Are you working on the GUEST experience or on YOUR experience?
Like it or not, we are in an experience-based economy. We will continue to see organizations determined to commoditize everything based on price such as Groupon, but like Groupon, they are not the future. For those of us who can remember when America re-discovered Edwards Deming and began to figure out how to build quality into products and services, we are at another tipping point. This time it concerns understanding experiences.
There is still a great deal of “experience-talk” by organizations and their marketing arms, but at the same time we are seeing more conscious or unconscious integration of experiences into goods and services. As organizations move down the experience path, there is a critical decision that is often overlooked: Are you going to work on the GUEST experience or YOUR experience?
We are all closer to our own work than our guest’s experience.

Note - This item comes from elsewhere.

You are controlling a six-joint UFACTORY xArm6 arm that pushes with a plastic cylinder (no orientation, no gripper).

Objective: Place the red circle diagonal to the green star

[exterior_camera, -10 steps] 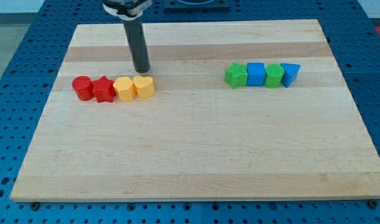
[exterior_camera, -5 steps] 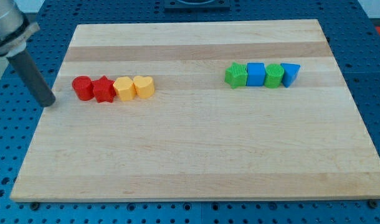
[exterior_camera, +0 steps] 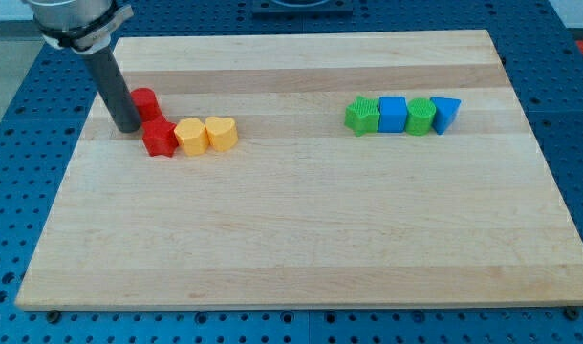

We tend to see them as one. They are not. Let me offer an illustration.
My husband is a chef. Every morning he would get up and head to the market to buy the best ingredients he could find. He would return to the restaurant and do an initial prep deciding on particular dishes based on what he had found in the market. Hours later the staff would come in and complete the prep. Later yet, guests would arrive and they would kick into gear creating individual dishes for each guest. Finally, they would begin the process of “closing” the kitchen for the evening and preparing for the next day. This was his restaurant experience
His guests had a very different experience. Every morning they would get up and at some point during the day decide to dine out calling the restaurant or going online for a reservation. Later, they would drive to the restaurant and attempt to find a place to park (not easy in downtown Ann Arbor). Once inside, they would confirm their reservation and be seated. They would review the menu and shortly thereafter order. For the next few steps in the guest experience, my husband’s restaurant experience and his guests would closely interact. At some point, the guest would pay the bill and go in search of their vehicles hoping to have avoided a ticket, and finally, drive home reflecting on their meal.
These experiences are not the same. My husband, the chef, could do EVERYTHING perfect in his experience and fail. The guest judges the experience on the totality of THEIR experience, not his.
In the experience economy, it is critical to understand that there are at least TWO experiences and that are different.
Which experience are you working on?